# What you will do:
What you return must be every line below that includes the word "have".

# Information supplied:
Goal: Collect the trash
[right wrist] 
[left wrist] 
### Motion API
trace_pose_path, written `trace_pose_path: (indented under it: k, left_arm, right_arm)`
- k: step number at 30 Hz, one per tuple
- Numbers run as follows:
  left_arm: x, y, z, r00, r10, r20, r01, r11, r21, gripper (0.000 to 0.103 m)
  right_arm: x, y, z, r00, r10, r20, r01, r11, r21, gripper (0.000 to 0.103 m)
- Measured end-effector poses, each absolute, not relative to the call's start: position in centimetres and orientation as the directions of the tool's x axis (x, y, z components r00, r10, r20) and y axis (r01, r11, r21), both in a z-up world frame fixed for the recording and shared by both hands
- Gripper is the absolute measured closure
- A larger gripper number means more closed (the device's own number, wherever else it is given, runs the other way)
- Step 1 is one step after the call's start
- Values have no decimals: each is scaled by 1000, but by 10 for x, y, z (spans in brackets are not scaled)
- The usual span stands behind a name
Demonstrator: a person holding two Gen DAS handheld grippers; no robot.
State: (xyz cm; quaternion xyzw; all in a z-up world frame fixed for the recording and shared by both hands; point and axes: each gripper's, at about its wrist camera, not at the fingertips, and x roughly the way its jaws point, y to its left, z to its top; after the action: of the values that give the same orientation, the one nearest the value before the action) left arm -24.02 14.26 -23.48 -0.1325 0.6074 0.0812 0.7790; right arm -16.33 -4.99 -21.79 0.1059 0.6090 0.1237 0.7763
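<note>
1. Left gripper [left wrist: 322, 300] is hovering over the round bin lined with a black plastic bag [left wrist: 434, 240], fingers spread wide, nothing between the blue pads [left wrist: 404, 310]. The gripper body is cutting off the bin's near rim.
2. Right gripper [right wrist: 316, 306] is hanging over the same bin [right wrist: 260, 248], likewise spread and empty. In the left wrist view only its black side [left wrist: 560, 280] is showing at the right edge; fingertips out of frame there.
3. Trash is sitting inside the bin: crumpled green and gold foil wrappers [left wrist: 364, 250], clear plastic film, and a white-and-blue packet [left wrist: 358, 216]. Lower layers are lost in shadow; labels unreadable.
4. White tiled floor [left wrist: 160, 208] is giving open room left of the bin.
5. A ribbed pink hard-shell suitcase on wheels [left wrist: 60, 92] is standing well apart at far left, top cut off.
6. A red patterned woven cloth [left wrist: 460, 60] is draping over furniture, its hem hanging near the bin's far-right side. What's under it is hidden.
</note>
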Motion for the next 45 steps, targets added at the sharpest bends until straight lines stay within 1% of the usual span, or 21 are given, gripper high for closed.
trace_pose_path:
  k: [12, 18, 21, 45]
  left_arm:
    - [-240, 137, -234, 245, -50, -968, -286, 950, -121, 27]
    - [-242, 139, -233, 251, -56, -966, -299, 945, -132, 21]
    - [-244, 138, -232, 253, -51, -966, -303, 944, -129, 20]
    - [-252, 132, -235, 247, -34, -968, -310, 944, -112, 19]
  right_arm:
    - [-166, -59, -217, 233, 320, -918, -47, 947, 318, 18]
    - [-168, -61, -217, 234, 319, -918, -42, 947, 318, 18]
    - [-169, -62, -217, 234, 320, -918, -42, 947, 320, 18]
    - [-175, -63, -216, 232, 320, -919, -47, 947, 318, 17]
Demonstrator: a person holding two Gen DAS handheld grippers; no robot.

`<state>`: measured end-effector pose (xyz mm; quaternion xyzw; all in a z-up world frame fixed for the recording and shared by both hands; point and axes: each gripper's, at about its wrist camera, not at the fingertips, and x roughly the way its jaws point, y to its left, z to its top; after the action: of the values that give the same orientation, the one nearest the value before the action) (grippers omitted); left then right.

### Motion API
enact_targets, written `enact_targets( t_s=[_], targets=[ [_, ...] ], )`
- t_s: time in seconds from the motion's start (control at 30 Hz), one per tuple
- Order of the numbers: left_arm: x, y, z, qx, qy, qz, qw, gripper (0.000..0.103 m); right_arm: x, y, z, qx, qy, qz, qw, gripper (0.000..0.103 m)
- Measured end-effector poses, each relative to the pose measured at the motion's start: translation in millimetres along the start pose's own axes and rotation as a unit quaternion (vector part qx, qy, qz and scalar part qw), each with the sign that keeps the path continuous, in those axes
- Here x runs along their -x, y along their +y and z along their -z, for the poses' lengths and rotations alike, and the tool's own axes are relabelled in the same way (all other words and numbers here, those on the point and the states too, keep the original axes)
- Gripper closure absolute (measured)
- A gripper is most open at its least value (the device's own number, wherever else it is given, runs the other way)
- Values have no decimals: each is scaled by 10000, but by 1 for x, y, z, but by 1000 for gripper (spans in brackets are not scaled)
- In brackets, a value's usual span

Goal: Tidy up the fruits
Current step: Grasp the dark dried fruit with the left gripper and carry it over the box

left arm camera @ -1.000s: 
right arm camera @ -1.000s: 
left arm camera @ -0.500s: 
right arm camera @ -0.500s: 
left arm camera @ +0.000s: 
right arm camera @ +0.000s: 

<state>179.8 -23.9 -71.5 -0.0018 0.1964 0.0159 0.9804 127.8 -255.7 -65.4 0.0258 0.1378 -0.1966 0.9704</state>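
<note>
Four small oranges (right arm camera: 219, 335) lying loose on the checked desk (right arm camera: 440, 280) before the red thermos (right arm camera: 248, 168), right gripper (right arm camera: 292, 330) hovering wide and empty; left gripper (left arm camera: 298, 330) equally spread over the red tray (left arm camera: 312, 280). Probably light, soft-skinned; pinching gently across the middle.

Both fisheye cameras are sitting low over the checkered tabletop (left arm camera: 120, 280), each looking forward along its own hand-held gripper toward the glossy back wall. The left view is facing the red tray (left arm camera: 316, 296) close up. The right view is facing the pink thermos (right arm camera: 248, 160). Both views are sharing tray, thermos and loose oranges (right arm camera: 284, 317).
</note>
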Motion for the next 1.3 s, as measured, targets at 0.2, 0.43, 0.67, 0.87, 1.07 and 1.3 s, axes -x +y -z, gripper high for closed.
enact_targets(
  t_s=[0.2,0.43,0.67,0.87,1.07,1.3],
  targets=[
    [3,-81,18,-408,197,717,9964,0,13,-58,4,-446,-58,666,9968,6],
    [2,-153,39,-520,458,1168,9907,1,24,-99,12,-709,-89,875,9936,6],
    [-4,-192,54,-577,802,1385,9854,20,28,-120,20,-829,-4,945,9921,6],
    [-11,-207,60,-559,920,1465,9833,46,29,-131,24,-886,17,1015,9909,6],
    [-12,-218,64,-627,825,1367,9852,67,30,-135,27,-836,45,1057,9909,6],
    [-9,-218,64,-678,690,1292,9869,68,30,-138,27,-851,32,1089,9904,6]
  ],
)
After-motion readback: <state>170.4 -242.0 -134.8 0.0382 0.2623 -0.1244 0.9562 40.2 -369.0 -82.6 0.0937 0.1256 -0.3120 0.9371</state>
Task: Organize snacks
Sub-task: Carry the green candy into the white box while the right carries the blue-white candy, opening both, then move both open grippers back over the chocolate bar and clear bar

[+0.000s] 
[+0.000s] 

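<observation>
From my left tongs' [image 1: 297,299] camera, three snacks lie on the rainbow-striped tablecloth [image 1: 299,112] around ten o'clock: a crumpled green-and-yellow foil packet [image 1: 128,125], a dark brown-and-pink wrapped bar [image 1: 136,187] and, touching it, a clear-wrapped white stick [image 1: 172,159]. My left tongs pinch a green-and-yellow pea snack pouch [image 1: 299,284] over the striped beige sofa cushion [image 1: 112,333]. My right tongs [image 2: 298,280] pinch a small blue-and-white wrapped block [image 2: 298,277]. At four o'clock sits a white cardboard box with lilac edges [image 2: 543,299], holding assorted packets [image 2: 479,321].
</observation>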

# Exercise solution:
- Values have no decimals: each is scaled by 1000, but by 10 for x, y, z (spans in brackets are not scaled)
- Values have no decimals: each is scaled by 10000, but by 1 for x, y, z, but by 1000 for gripper (spans in brackets are not scaled)

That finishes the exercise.